- Task objective -
Wherever the string "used" occurs in a line of these records, report that line.

=======

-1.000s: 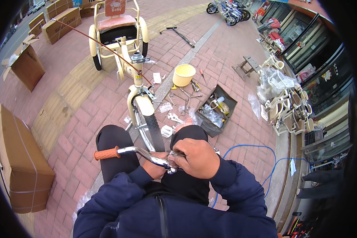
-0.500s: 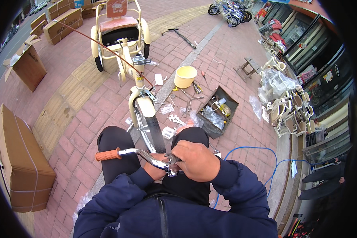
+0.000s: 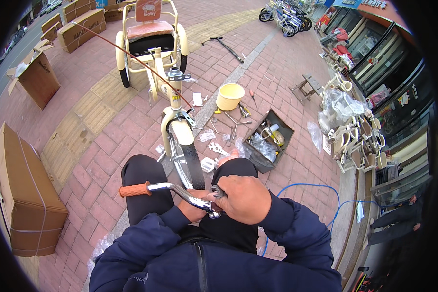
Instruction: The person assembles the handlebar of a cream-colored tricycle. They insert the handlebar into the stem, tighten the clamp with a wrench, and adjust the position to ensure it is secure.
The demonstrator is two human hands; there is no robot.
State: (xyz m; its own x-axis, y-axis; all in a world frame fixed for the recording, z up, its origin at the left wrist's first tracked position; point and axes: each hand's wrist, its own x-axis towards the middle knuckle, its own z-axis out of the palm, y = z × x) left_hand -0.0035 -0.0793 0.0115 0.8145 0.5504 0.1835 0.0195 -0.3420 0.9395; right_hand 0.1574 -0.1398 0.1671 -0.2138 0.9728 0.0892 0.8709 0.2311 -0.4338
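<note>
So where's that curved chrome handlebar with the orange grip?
In the head view, below and left of centre: the handlebar crosses over the person's black-trousered left leg, its chrome end by the bare left hand.

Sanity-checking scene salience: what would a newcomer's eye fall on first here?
Likely the cream metal tricycle with its pink seat, upper left of centre, no handlebar fitted. Then the curved chrome handlebar with an orange ribbed handle, lower centre. After that, the round yellow plastic bucket, up and left of the open dark toolbox.
</note>
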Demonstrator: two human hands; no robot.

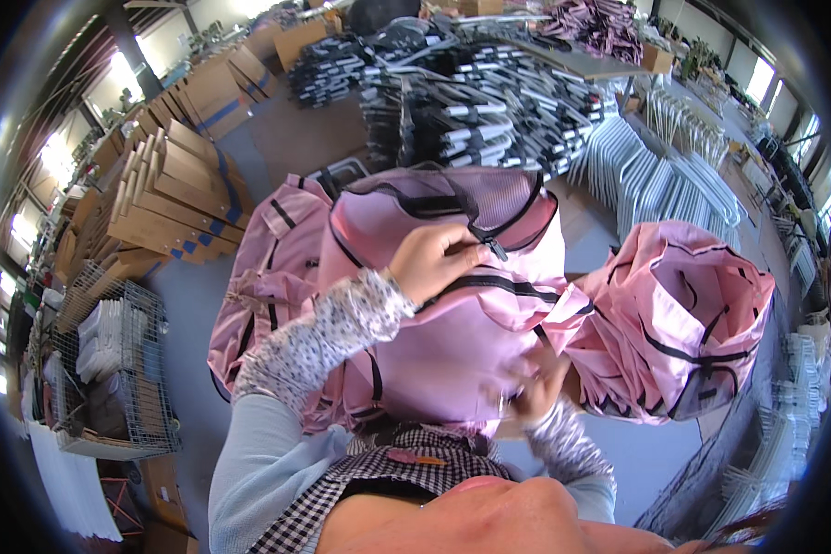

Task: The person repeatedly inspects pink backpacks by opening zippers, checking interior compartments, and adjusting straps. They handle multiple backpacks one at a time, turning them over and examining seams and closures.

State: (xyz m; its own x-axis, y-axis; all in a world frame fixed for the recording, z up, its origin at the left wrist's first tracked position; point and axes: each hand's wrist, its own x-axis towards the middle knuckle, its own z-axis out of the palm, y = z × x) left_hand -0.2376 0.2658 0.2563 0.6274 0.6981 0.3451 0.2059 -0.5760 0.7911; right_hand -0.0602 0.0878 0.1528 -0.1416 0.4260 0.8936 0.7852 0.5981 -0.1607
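Observation:
A large pink fabric bag [434, 365] with black trim lies in front of me, its dark mesh flap [508, 205] folded up on the far side. My left hand [431, 262] reaches over the bag's opening. Its thumb and fingers are pinched at a small dark zipper pull [497, 249] on the flap's edge. Lower down, by the near right side of the bag, my right hand [537, 386] is smeared by motion, so its fingers cannot be made out. Black zipper tape [512, 286] runs across the bag between the hands.
Another pink bag [619, 323] stands gaping on the right; more pink fabric [282, 231] lies at the left. Beyond are piled black and silver frames [475, 115] and bent white tubes [660, 175]. Flattened cartons [171, 189] and a wire cage [148, 369] stand on the left.

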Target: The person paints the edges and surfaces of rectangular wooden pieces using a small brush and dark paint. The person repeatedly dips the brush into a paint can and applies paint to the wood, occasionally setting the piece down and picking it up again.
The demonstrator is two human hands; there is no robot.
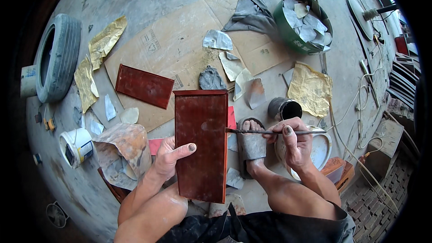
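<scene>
Head view: the left hand [168,155] braces a tall dark-red lacquered panel [201,144] at centre, fingers closed on its left edge. The right hand [292,141], at 3 o'clock, pinches a thin dark tool [270,131] whose tip touches the panel's right edge. A second red panel [144,85] lies on cardboard [180,40] at 10 o'clock.

Arms: bare from hand to elbow, no sleeves, dusted with pale powder.
Left hand [168,155]: no glove, no ring; dark grime on the forefinger nail.
Right hand [291,140]: ungloved; thumbnail darkened, knuckles dusty.
Legs: bare at the knees, smeared with light dust.
Clothing: dark shorts [252,227], creased, flecked with grey.
Foot [252,128]: toes showing in a grey open sandal [251,146].
</scene>
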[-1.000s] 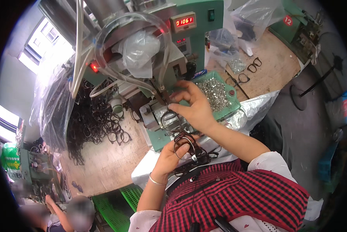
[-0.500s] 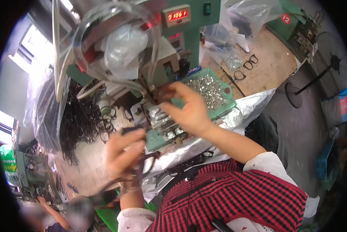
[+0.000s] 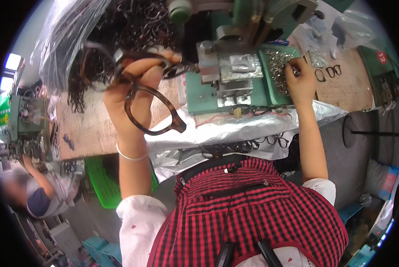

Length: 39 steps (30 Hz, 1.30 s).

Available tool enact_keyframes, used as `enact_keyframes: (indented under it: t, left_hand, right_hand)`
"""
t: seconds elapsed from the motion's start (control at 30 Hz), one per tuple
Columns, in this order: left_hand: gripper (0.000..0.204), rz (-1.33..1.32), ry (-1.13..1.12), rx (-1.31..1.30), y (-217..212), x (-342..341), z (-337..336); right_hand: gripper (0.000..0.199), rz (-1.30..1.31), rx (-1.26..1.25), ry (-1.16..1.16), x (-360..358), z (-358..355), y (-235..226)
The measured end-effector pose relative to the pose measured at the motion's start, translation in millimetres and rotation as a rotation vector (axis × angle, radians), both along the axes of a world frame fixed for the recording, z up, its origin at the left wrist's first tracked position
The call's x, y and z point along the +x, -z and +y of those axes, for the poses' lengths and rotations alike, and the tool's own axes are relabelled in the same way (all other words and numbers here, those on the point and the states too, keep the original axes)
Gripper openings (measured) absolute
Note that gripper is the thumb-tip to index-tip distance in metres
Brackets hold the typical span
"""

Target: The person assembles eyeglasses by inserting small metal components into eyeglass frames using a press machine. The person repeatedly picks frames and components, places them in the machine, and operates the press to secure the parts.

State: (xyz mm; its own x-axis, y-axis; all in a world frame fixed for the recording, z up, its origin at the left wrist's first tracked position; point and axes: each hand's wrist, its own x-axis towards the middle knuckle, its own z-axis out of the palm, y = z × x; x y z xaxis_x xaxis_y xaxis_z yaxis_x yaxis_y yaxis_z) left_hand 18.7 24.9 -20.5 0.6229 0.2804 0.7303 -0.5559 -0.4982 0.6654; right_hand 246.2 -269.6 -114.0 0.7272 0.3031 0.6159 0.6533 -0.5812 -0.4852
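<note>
head | left hand (image 3: 137, 100) holds eyeglass frames (image 3: 177, 122) | right hand (image 3: 302, 82), grip unclear, at green tray (image 3: 274, 99) of metal bits (image 3: 277, 71)

So it's a single view, the left one of two fisheyes worn on the person's head, aimed steeply down and forward past their checked apron (image 3: 248, 209) at the wooden workbench (image 3: 92, 131). Picture's upright, not mirrored. Super wide, so straight stuff bows toward the black round border. The left hand (image 3: 119, 100) and tortoiseshell eyeglass frame (image 3: 178, 123) are up close and look big; the right hand (image 3: 302, 84) is a bit farther out.
</note>
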Motion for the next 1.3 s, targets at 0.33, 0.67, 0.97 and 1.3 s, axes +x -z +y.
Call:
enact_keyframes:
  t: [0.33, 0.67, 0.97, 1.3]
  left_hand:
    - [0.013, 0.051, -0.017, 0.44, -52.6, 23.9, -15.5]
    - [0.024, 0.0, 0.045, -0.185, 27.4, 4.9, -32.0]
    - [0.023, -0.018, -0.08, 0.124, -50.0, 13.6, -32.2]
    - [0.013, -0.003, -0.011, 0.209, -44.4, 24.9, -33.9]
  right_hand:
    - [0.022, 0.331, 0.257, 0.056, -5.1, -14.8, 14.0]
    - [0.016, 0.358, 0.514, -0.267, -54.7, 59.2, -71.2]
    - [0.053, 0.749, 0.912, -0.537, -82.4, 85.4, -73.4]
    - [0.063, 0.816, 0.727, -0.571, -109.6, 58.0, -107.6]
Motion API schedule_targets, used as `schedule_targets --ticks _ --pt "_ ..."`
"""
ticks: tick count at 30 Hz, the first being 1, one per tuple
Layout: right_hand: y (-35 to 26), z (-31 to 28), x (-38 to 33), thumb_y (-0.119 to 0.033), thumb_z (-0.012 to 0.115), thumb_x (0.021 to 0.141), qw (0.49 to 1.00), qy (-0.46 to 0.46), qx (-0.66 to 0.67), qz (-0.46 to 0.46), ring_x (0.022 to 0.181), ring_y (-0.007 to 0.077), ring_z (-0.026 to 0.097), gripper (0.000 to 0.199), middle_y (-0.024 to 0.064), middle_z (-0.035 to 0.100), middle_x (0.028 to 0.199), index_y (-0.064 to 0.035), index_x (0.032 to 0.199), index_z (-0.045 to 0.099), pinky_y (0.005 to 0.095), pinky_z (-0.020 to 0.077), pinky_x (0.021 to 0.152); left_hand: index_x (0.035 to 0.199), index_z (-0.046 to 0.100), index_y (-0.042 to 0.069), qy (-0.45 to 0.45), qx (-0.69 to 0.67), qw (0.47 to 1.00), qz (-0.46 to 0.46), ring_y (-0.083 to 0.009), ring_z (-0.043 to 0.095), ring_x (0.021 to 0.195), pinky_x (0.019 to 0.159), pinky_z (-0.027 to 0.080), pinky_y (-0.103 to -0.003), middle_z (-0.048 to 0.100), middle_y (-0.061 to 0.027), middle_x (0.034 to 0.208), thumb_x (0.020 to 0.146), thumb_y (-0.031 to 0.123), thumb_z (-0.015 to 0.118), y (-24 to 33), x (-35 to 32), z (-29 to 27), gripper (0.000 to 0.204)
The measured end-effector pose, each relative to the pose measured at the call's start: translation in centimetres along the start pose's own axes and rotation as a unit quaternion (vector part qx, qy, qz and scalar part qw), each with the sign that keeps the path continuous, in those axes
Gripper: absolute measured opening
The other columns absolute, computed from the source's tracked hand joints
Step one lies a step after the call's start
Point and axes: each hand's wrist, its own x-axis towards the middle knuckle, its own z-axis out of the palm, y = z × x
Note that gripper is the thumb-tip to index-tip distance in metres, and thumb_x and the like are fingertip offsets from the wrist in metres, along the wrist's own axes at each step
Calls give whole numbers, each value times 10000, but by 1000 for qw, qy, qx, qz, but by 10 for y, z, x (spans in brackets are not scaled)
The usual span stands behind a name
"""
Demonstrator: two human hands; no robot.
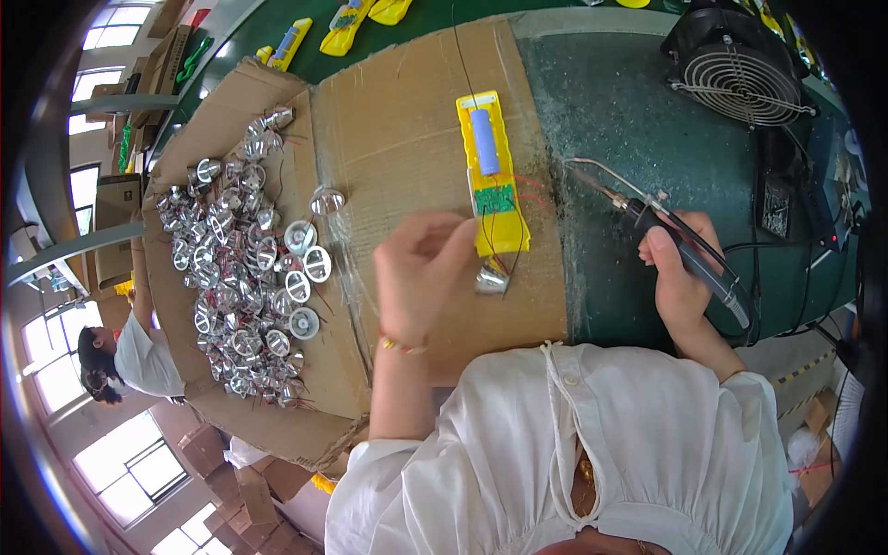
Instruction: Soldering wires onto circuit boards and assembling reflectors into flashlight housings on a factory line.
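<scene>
A yellow plastic housing lies on the cardboard sheet in front of me. In it are a blue cylindrical battery and a green circuit board with thin red and black wires. A silvery reflector cup lies at its near end. My left hand is just left of the housing, fingers curled and thumb close to them; anything pinched there is too small to make out. My right hand grips a soldering iron with a thin metal tube along it, its tip pointing left, apart from the housing.
To the left, a cardboard box holds many wired reflector cups. A black fan with a wire grille stands at the far right, near cables. More yellow housings lie at the back. Another person is at far left.
</scene>
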Motion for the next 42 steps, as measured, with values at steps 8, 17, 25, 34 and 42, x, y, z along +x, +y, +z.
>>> schedule_targets --ticks 8,17,25,34,42 --pt "13 -11 7 -89 660 784 995 3 -95 -7 611 55 496 162 19 569 700 -6 867 547 206 411 548 695 651 10 -92 234 968 -3 -117 598 503 506 477 -246 610 -77 550 727 97 578 23 90 14 118" --pt "5 -7 13 -57 664 766 993 -35 -113 21 580 92 523 158 38 569 687 -39 843 527 248 419 529 1083 590 123 99 406 859 295 -277 510 1035 846 431 -387 525 -124 1123 742 330 638 58 298 72 401" --pt "5 -9 15 -53 663 767 990 -78 -118 3 590 110 548 185 56 585 705 -30 862 506 255 431 539 1053 599 143 42 562 784 262 -266 573 956 884 378 -421 624 -115 967 791 203 547 60 313 128 274" --pt "18 -14 7 -66 653 770 994 -6 -100 36 653 93 526 173 68 579 795 -7 868 524 236 433 592 765 594 117 62 416 833 361 -219 529 766 765 375 -377 583 -36 724 686 75 577 21 118 36 91" --pt "20 1 12 -92 609 814 995 5 -97 1 603 94 538 166 62 567 697 12 915 528 216 441 577 892 632 116 20 335 903 269 -245 525 943 860 359 -390 574 -91 933 645 91 637 8 -13 -8 247"
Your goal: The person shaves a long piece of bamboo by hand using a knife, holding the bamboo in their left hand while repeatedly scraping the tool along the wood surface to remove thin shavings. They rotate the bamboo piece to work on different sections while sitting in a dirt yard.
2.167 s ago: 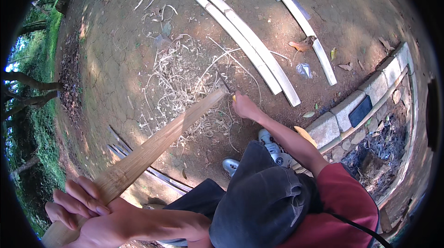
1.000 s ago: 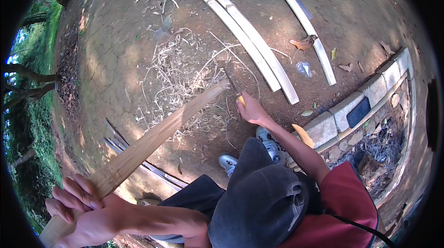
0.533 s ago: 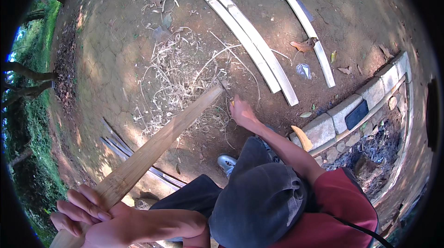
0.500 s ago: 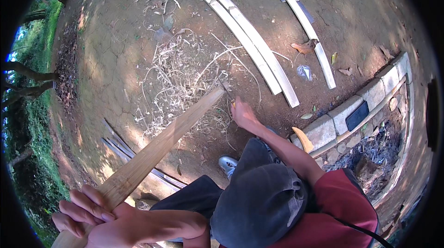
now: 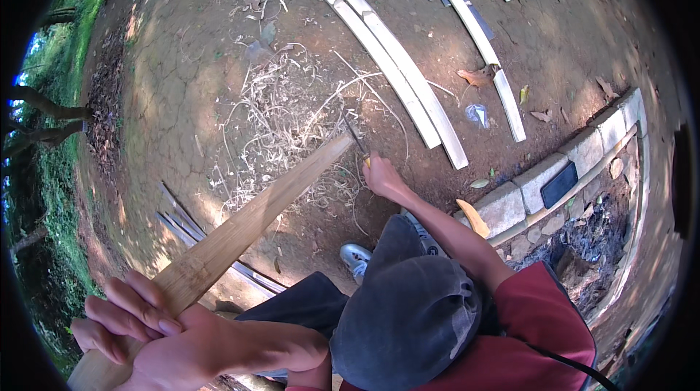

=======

- Reply -
Available tool enact_keyframes, used as `enact_keyframes: (indented under it: t, left_hand, right_hand)`
Motion API schedule_targets, used as `schedule_targets --ticks _ --pt "_ ..."`

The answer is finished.